A tricky graphic meta-memoir about levels of profound transition—personal, professional, and creative.
This is a story about writing a book and the steps that Som took along the way in her transition from architect to hopeful author/illustrator. However, that wasn’t the most significant change the author experienced, as she details from an oblique perspective how she became a transgender artist. “Loath to draw myself,” she writes, “…I substituted Anjali, a cisgender Bengali-American woman in place of yours truly into these recollections.” The author proceeds to chronicle her life story through the voice of Anjali. Throughout, Anjali struggles with issues of both identity and gender confusion—e.g., being mistaken for a boy during an adolescent goth phase, she wonders, “What was I supposed to do?
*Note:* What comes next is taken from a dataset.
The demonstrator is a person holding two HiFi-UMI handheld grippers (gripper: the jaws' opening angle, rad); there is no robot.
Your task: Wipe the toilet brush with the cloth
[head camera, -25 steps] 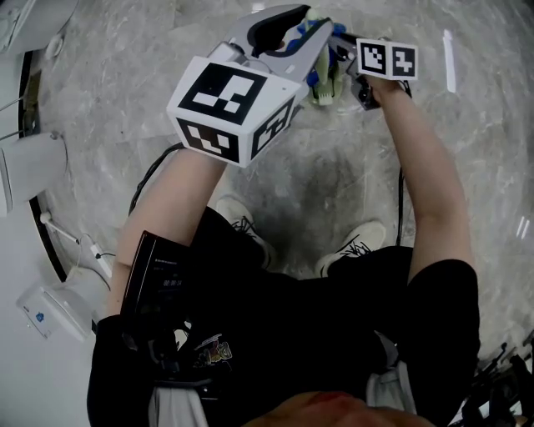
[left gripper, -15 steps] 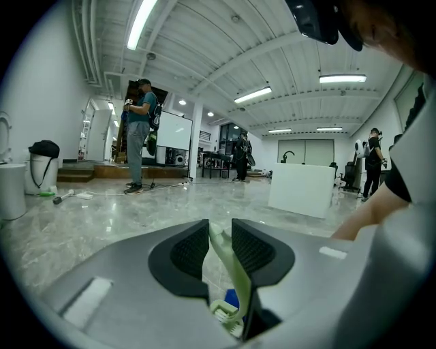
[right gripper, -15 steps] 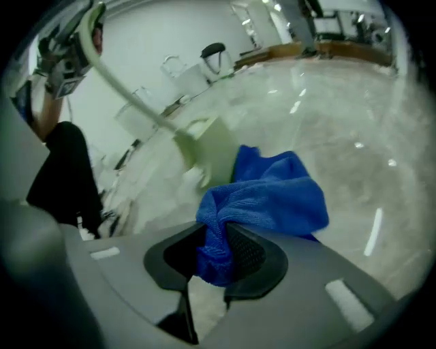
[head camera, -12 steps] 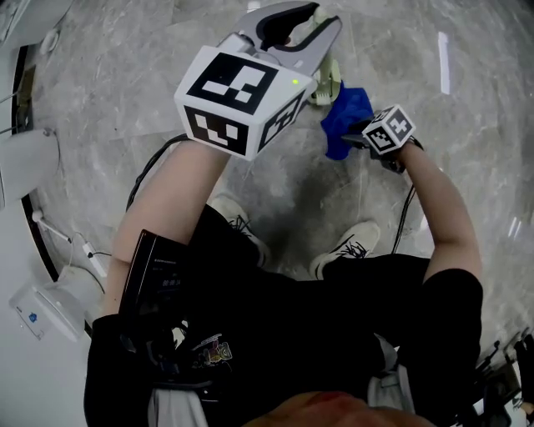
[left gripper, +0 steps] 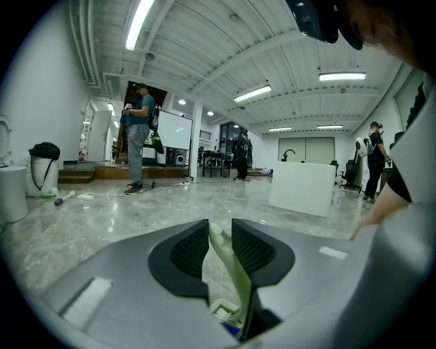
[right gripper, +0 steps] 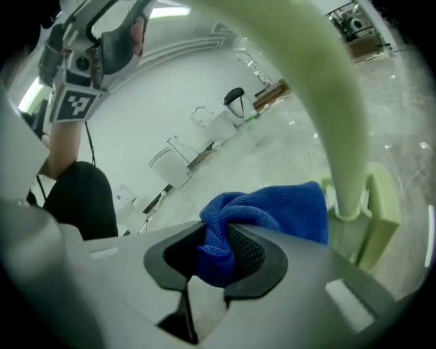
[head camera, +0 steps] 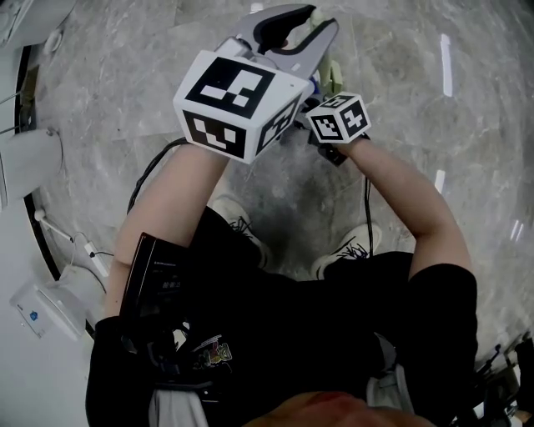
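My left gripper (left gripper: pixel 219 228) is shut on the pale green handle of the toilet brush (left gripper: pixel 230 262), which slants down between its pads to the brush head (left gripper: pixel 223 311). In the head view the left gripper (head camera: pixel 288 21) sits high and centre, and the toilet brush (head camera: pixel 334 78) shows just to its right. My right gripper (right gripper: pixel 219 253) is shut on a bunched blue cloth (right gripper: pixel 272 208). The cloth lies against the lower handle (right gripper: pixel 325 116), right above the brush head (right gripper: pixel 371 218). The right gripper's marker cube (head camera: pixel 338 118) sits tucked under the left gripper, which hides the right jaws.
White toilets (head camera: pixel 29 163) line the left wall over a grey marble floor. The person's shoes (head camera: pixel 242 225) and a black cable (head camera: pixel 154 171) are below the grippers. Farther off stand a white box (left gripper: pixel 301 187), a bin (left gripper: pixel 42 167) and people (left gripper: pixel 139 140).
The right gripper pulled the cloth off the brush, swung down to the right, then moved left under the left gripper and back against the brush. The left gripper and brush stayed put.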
I wasn’t a gay boy but I didn’t feel quite straight either.” She earned a master’s degree in architecture from Harvard, left her job over a dispute about health insurance, and devoted herself to her vocation of comics while occasionally supporting herself with architectural drawings. She traveled with her parents to India and, later, endured the deaths of her mother and then father. All the while, she was badgered by relatives to “find a nice Indian boy and get married.” Eventually, Anjali encountered a trans woman whose experience influenced her own, and she explored same-sex relationships without feeling the need to define herself as one way or the other. With a mixture of cartoon-bubble dialogue, boxed passages of narration, and full-color illustrations that show the precision of the drafting table and the meticulous approach of the author, Som and her creation seem to merge at the end, with the declaration, “after half a century…being at sea, I finally kind of know who I am.”
A rewarding narrative that presents identity as a puzzle for everyone to solve.